Spatial audio
Updated: Jun 10, 2025
An essential element of fully immersive audio is spatialization, which is the ability to play a sound as if it is positioned at a specific point in three-dimensional space. Spatial audio is essential to deliver an immersive experience because it provides powerful cues that make the user feel they are actually in the 3D environment.
The two key components to spatialization are direction and distance. This guide will cover both of these topics and the technologies which enable them.
Localization and the human auditory system
Localization, in the context of immersive experiences, refers to the brain’s ability to determine the 3D location of sound in the real world. Despite only having two ears, humans are able to deduce the 3D position of the sounds around us. Relying on audio cues such as timing, phase, level, and spectral modifications to deduce the location of a sound.
This section summarizes how humans localize sound and how you can apply that knowledge to solve spatialization for your immersive app and how to use a monophonic sound and transform its signal, so that it sounds like it comes from a specific point in 3D space.
Below are the cues humans use to determine the direction of a sound source.
Laterally localizing a sound is the simplest type of localization. When a sound is closer to the left, the left ear hears it, before the right ear hears it, and it sounds louder. The closer to parity, the more centered the sound, generally speaking.
There are, however, some interesting details. First, localize a sound based on the delay between the sound’s arrival in both ears, known as interaural time difference (ITD). Humans may also localize a sound based on the difference in the sound’s volume level in both ears, known as the interaural level difference (ILD). The localization technique depends heavily on the frequency content of the signal.
Sounds below a certain frequency (anywhere from 500 to 800 Hz, depending on the source) are difficult to distinguish based on level.

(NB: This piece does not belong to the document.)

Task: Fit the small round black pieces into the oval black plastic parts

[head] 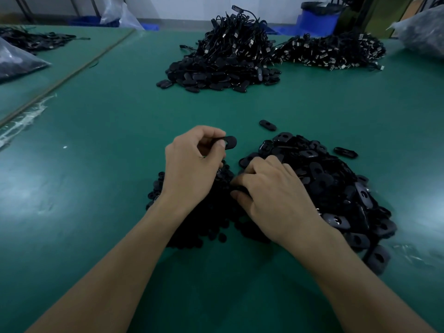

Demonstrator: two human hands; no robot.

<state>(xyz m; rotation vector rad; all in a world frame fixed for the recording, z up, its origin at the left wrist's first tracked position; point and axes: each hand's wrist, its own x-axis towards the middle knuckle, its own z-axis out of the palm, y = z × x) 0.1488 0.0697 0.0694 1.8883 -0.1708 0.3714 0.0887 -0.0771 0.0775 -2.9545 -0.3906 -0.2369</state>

However, sounds in this frequency range have half wavelengths greater than the dimensions of a typical human head, allowing us to rely on timing information (or phase) between the ears without confusion.
At the other extreme, sounds with frequencies above approximately 1500 Hz have half wavelengths smaller than the typical head. Phase information is therefore no longer reliable for localizing the sound. At these frequencies, humans rely on level differences caused by head shadowing, or the sound attenuation that results from our heads obstructing the far ear.

Visualization of head shadowing, when sound is attenuated by our heads obstructing whichever ear is farthest away from the source.
Also key on the difference in time of the signal’s onset. When a sound is played, which ear hears it first plays a big part in determining its location. There is a transitional zone between ~800 Hz and ~1500 Hz in which both level differences and time differences are used for localization.
Front versus back localization is significantly more difficult than lateral localization. Humans cannot rely on time differences, since interaural time and/or level differences may be zero for a sound in front of or behind the listener.
In the following figure, see how sounds at locations A and B would be indistinguishable from each other since they are the same distance from both ears, giving identical level and time differences.

Visualization of front and back ambiguity, showing how identical sounds from the front and back could be indistinguishable.
Humans rely on spectral modification of sounds caused by the head and body to resolve this ambiguity. These spectral modifications are filters and reflections of sound caused by the shape and size of the head, neck, shoulders, torso, and especially, by the outer ears (or pinnae). Because sounds originating from different directions interact with the geometry of our bodies differently, our brains use spectral modification to infer the direction of the sound’s origin. For example, sounds approaching from the front produce resonances created by the interior of our pinnae, while sounds from the back are shadowed by our pinnae. Similarly, sounds from above may reflect off our shoulders, while sounds from below are shadowed by our torso and shoulders.
These reflections and shadowing effects combine to create a direction-selective filter.
Simply turning our head changes difficult front/back ambiguity problems into lateral localization problems that humans are better equipped to solve.
In the following figure, sounds at A and B are indistinguishable from each other based on level or time differences, since they are identical. By turning their head slightly, the listener alters the time and level differences between ears, helping to disambiguate the location of the sound. D1 is closer than D2, which is a cue to the listener that the sound is now closer to the left, and therefore behind them.

Visualization showing how head movement can disambiguate the location of sound coming from the front and back.
Likewise, cocking our heads can help disambiguate objects vertically. In the following figure, the listener cocks their head, which results in D1 shortening and D2 lengthening. This helps the listener determine that the sound originated above their head instead of below it.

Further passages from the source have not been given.